/---

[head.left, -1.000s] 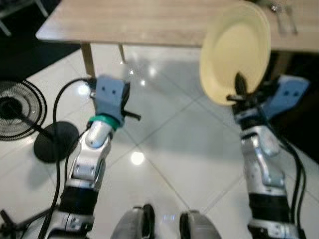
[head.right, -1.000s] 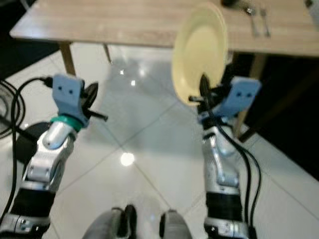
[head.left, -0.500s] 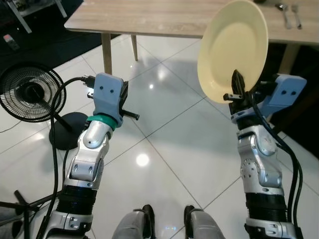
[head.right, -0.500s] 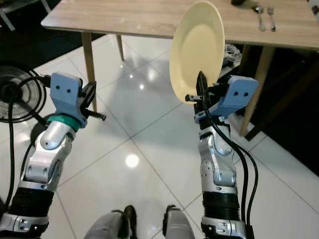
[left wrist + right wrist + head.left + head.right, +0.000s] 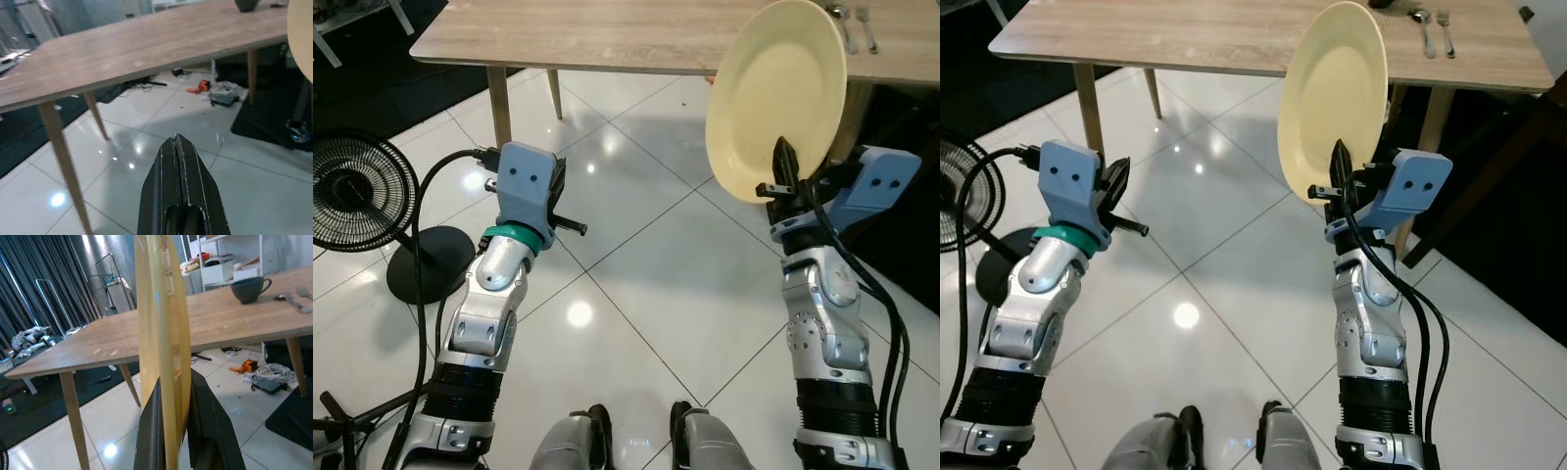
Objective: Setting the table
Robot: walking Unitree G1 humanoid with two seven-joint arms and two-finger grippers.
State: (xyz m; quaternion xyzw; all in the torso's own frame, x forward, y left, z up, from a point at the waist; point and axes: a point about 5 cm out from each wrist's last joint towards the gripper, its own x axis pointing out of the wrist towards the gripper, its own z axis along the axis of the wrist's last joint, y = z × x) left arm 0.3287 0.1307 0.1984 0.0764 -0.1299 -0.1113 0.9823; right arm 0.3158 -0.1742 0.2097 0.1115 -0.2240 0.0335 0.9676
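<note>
My right gripper point(image 5: 782, 168) is shut on the lower rim of a pale yellow plate point(image 5: 775, 96), held upright on edge in front of the wooden table point(image 5: 607, 34). In the right wrist view the plate point(image 5: 159, 333) stands edge-on between the two black fingers point(image 5: 150, 431). My left gripper point(image 5: 558, 204) is raised at the left over the floor, shut with nothing in it; its fingers point(image 5: 180, 181) press together. A dark cup point(image 5: 249, 288) and a spoon and fork point(image 5: 1430, 29) lie on the table's far right part.
A black floor fan point(image 5: 357, 191) on a round base stands at the left with its cable. Table legs point(image 5: 1087, 108) drop to the glossy white tiled floor point(image 5: 646, 284). A dark mat and cables point(image 5: 215, 93) lie under the table.
The camera has shifted, so the table and fan sit differently in the picture. Both arms keep their pose, and the plate stays in the right gripper.
</note>
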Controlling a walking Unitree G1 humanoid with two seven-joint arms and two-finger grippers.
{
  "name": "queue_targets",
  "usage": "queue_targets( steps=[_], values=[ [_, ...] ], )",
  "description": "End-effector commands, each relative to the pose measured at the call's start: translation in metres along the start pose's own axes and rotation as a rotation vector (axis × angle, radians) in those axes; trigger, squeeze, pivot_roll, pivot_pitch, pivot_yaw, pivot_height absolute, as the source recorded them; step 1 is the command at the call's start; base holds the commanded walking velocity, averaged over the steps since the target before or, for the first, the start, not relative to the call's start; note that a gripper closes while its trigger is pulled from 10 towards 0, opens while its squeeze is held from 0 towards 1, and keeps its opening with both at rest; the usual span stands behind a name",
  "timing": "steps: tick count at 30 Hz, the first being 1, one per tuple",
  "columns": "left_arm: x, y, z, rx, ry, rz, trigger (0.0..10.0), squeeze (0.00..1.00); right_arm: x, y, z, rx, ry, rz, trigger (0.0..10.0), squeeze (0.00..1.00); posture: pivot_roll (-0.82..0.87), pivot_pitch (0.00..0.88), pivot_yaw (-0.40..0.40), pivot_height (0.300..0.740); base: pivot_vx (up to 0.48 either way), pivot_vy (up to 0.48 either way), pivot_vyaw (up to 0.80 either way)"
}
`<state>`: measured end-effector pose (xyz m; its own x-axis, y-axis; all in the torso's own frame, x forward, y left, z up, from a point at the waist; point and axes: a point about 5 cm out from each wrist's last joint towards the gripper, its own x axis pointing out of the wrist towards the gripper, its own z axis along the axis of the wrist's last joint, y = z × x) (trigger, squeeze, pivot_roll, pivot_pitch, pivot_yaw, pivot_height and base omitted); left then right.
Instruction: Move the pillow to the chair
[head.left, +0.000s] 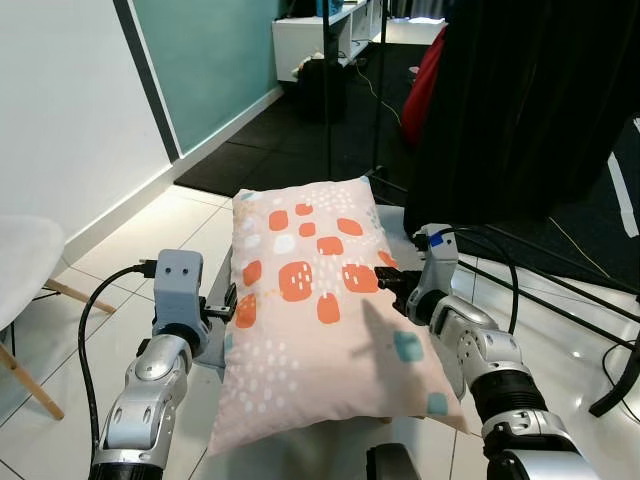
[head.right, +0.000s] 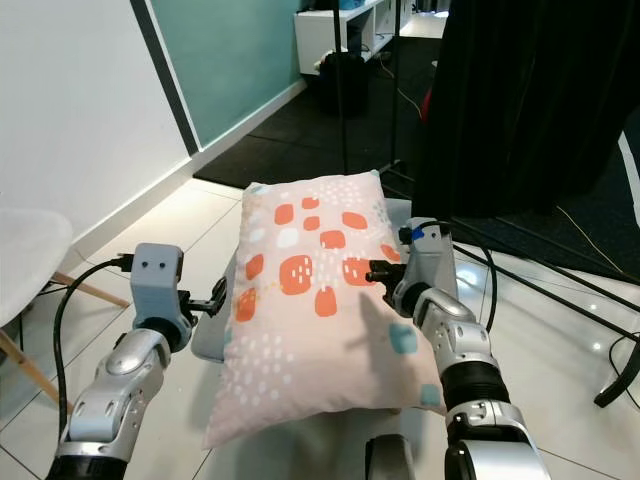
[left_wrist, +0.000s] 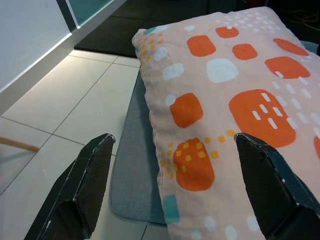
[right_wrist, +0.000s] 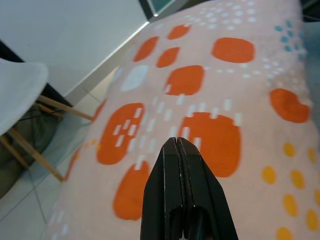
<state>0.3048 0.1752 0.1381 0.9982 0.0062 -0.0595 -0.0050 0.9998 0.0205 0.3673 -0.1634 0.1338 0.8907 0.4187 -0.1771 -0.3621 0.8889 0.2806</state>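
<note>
The pillow (head.left: 320, 330), pale pink with orange and white patches, lies flat on a grey padded seat (left_wrist: 129, 186) in front of me. My left gripper (head.left: 228, 305) is at the pillow's left edge, open wide, with that edge lying between its fingers (left_wrist: 95, 170). My right gripper (head.left: 383, 277) rests at the pillow's right side with its fingers (right_wrist: 176, 165) pressed together and shut, pointing across the patterned cloth. A white chair (head.left: 22, 265) with wooden legs stands at the far left.
A black curtain (head.left: 530, 100) hangs at the back right, with black stand legs and cables (head.left: 560, 290) on the white tiles beside it. Dark carpet (head.left: 280, 140), a teal wall and a white shelf (head.left: 320, 30) lie further back.
</note>
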Motion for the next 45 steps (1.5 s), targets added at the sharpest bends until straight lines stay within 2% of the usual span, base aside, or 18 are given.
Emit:
queue_targets(
  steps=[1, 15, 17, 19, 25, 37, 45],
  values=[
    [-0.003, -0.003, -0.004, -0.002, 0.008, -0.008, 10.0, 0.0, 0.002, 0.003, -0.001, 0.012, -0.004, 0.018, 10.0, 0.0, -0.16, 0.034, 0.039, 0.579, 0.0, 0.0, 0.0],
    [-0.013, -0.009, -0.016, 0.019, 0.033, -0.016, 10.0, 0.0, 0.005, 0.013, -0.008, 0.0, 0.017, 0.071, 10.0, 0.0, -0.15, 0.025, 0.022, 0.626, 0.0, 0.0, 0.0],
    [-0.014, -0.01, -0.016, 0.019, 0.034, -0.016, 10.0, 0.0, 0.005, 0.012, -0.011, -0.006, 0.027, 0.068, 10.0, 0.0, -0.15, 0.025, 0.021, 0.631, 0.0, 0.0, 0.0],
    [-0.014, -0.009, -0.017, 0.04, 0.031, -0.019, 10.0, 0.0, 0.001, 0.004, -0.018, -0.023, 0.05, 0.044, 10.0, 0.0, -0.16, 0.023, 0.021, 0.645, 0.0, 0.0, 0.0],
    [-0.015, -0.011, -0.016, 0.054, 0.022, -0.029, 10.0, 0.0, -0.005, -0.007, -0.022, -0.024, 0.062, 0.01, 10.0, 0.0, -0.16, 0.022, 0.017, 0.669, 0.0, 0.0, 0.0],
    [-0.016, -0.018, -0.013, 0.073, -0.005, -0.067, 10.0, 0.0, -0.006, -0.01, -0.022, -0.037, 0.063, 0.005, 10.0, 0.0, -0.17, 0.018, 0.013, 0.707, 0.0, -0.022, 0.0],
    [-0.019, -0.031, -0.008, 0.175, -0.029, -0.137, 10.0, 0.0, -0.007, -0.013, -0.026, -0.049, 0.073, -0.007, 10.0, 0.0, -0.17, 0.02, 0.013, 0.74, 0.0, -0.414, 0.0]
  ],
)
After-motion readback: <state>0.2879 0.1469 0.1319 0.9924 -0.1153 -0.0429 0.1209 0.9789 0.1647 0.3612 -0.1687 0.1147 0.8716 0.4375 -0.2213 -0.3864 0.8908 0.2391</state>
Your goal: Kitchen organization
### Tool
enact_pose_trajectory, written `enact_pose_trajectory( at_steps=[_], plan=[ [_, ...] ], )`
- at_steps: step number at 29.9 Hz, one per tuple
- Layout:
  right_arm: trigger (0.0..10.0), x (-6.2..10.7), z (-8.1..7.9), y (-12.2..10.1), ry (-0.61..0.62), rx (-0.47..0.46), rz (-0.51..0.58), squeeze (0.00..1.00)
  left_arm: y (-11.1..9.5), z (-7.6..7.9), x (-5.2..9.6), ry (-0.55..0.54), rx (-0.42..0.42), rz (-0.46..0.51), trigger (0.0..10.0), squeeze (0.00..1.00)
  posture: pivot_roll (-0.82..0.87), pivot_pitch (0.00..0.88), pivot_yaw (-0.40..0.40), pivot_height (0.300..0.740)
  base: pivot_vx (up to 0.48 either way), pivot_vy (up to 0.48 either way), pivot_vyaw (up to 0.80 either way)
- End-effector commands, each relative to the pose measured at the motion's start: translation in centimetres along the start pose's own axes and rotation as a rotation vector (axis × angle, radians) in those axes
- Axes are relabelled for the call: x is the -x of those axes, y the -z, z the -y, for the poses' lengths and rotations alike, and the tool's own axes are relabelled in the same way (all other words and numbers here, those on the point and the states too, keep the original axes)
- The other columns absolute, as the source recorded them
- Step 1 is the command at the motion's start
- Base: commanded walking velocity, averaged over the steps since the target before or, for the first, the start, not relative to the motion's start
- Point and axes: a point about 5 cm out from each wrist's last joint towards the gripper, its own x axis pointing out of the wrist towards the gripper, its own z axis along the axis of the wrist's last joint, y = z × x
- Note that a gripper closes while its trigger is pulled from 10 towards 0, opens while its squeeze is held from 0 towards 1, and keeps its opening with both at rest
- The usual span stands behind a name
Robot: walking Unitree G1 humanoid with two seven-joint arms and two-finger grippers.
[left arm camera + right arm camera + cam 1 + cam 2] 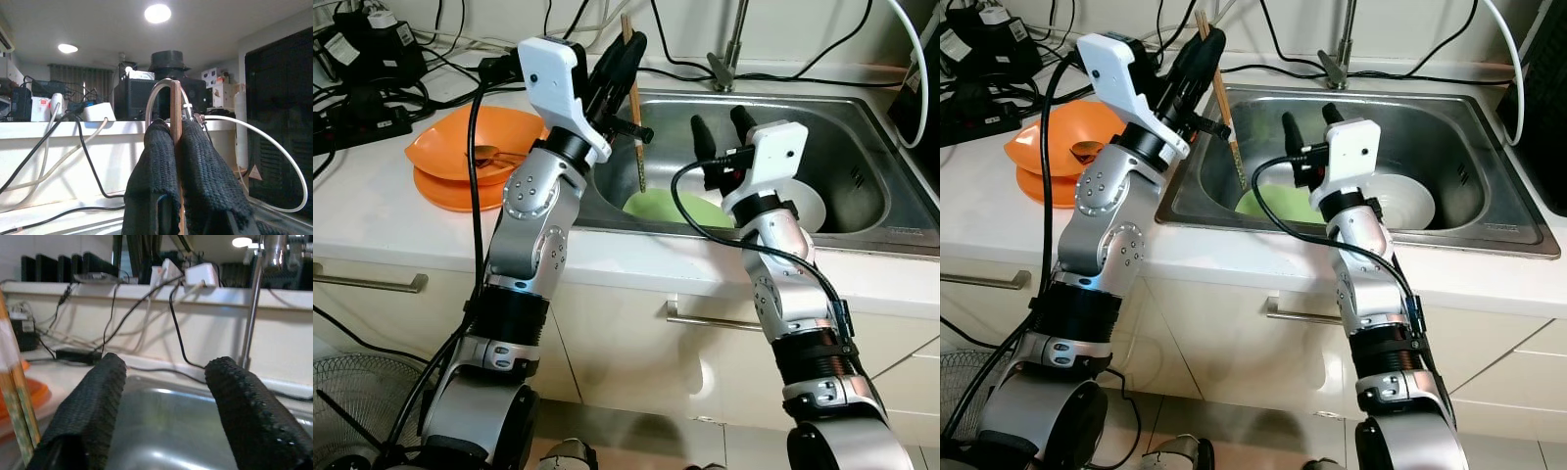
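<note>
My left gripper (628,54) is raised over the left rim of the steel sink (862,137) and is shut on a pair of wooden chopsticks (635,127) that hang down into the basin; the same chopsticks (176,122) stand pinched between the black fingers in the left wrist view. My right gripper (722,123) hovers open above the sink, over a green plate (680,209) and beside a white bowl (808,201). On the counter to the left sit stacked orange bowls (475,147) with a spoon (489,154) inside.
A tap (732,49) rises behind the sink. Black power adapters and cables (372,69) crowd the back left of the counter (372,211). Cupboard drawers with metal handles (372,283) are below. A fan (352,401) stands on the floor at left.
</note>
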Motion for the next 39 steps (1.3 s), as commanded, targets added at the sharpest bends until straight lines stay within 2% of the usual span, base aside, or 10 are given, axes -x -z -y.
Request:
enact_pose_trajectory(
  at_steps=[1, 4, 5, 6, 11, 15, 20, 27, 32, 39],
  plan=[
    [10.0, 0.2, -0.4, -0.4, -0.053, 0.019, 0.006, 1.00, -0.1, -0.3, 0.4, -0.018, -0.018, -0.009, 10.0, 0.00, 0.04, 0.068, 0.030, 0.740, 0.000, 0.000, 0.00],
    [10.0, 0.5, -0.7, -0.3, -0.099, 0.043, -0.007, 1.00, -0.1, -0.3, 0.6, -0.026, -0.027, -0.015, 10.0, 0.00, 0.04, 0.075, 0.027, 0.740, 0.000, 0.000, 0.00],
    [10.0, 0.6, -0.8, -0.3, -0.112, 0.055, -0.014, 0.08, -0.1, -0.3, 0.6, -0.027, -0.031, -0.018, 10.0, 0.00, 0.04, 0.083, 0.024, 0.740, 0.000, 0.000, 0.00],
    [10.0, 0.6, -0.8, -0.3, -0.121, 0.059, -0.017, 0.00, -0.1, -0.3, 0.6, -0.027, -0.034, -0.019, 10.0, 0.00, 0.04, 0.091, 0.024, 0.740, 0.000, 0.000, 0.00],
    [10.0, 1.0, -1.4, -0.4, -0.197, 0.055, -0.030, 0.00, 0.1, -0.3, 0.6, -0.031, -0.069, -0.021, 10.0, 0.00, 0.03, 0.106, 0.022, 0.740, 0.000, 0.000, 0.00],
    [10.0, 1.7, -2.1, -0.1, -0.301, 0.060, -0.054, 0.00, -0.2, -0.3, 0.4, -0.031, -0.060, -0.004, 10.0, 0.00, 0.03, 0.098, 0.021, 0.740, 0.000, 0.000, 0.00],
    [10.0, 1.7, -2.8, 0.1, -0.336, 0.048, -0.064, 0.00, -0.4, -0.1, 0.2, -0.023, -0.034, 0.018, 10.0, 0.00, 0.03, 0.065, 0.030, 0.740, 0.000, 0.000, 0.00],
    [10.0, 1.1, -3.4, -0.1, -0.331, 0.053, -0.051, 0.00, -0.8, 0.7, -0.4, 0.074, 0.025, 0.028, 10.0, 0.00, 0.02, 0.041, 0.043, 0.740, 0.000, 0.000, 0.00],
    [10.0, 1.0, -4.4, 0.2, -0.343, 0.026, -0.052, 0.00, -0.6, 1.5, -0.3, 0.149, 0.052, 0.012, 10.0, 0.00, 0.04, 0.040, 0.046, 0.740, 0.000, 0.000, 0.00],
    [10.0, 0.7, -4.7, 0.1, -0.326, 0.021, -0.038, 0.00, -0.5, 2.0, 0.0, 0.208, 0.086, -0.005, 10.0, 0.00, 0.04, 0.042, 0.046, 0.740, 0.000, 0.000, 0.00]
  ],
)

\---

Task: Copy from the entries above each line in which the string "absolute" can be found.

Solution for this task:
  "description": "End-effector commands, each relative to the pose measured at the call's start: translation in metres along the start pose's own axes and rotation as a rotation vector (axis × angle, radians) in those axes; trigger, squeeze, pivot_roll, pivot_pitch, pivot_yaw, pivot_height absolute, as the source recorded them; step 1 is the command at the call's start; base holds the commanded walking velocity, averaged over the steps since the target before or, for the first, the start, not relative to the call's start; note that a gripper closes while its trigger is pulled from 10 towards 0, opens while its squeeze is held from 0 towards 1, and keeps its opening with both at rest; the usual span stands behind a name",
- The other columns absolute, as the source recorded them

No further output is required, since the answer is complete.